Along with a strong push to ‘make in India’, it would be necessary to place some order on approved original equipment manufacturers (OEMs) – to meet our minimum essential, operational requirement, lest we are caught in another Kargil war situation. Strategic and technological developments keep adding new dimensions of security challenges, greater uncertainties, and reduced reaction time. New defence related problems can emanate unexpectedly, in many forms. In the current strategic and operational environment, we have to develop integrated defence capabilities, and procedures, to be able to obtain optimum results. Capabilities like space, cyber and information war, strategic and special forces require inter-service and not single service organisations. Everywhere it has become necessary to achieve a greater synergy through integration and joint-ness. This quality in military operations validates the well-known principle of war, ‘economy and effort’ in financial and human resources. it preludes wastage of resources by using an appropriate mix of force capabilities. Two other essential requirements are — greater direct politico-military interaction, not though civilain bureaucracy as happening now —faster decision making and integration of the three deference forces vertically at the top. This should cover defence planning and force structuring, strategic and operational planning and logistic policies.

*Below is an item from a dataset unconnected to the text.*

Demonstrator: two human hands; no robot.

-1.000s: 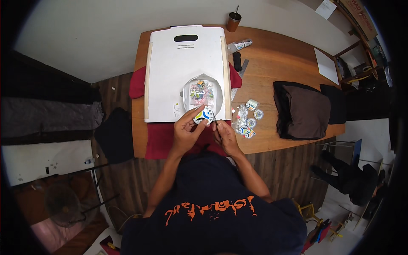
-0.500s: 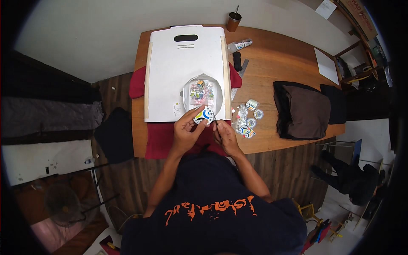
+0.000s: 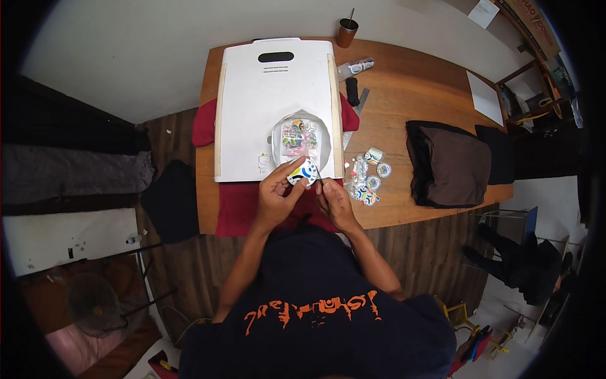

Despite recommendation by the group of Ministers in 2002, we have neither delivered a Chief Defence Staff, nor addressed many organisational problems of the defence forces. Soldiers ask why they are kept outside the decision making loop: the lack of single point military advice and coordination, planning and implementation of force modernisation and deterrence; even about civil governance which leads to prolonged employment has become indispensable to develop. There has also been a steady erosion of soliders’ status by the government and in the society. This is reflected in the dilution of the military rank and file. Honour, izzat, comparable status and emoluments have sustained the armed forces and enabled them to draw the right kind of leadership. By taking away its pride, status and making the career unattractive, the military is no longer a prime choice. Given the globalised security challenges, while territorial defence would remain our primary concerns, India is also a strategic stabiliser, without expansionist designs or character. This will be possible only if we pay serious attention to our strategic policies, higher defence control organisations, forces’ modernisation and military morale.

The author was the 19th Chief Of Army Staff of the Indian Army, and served during the Kargil war.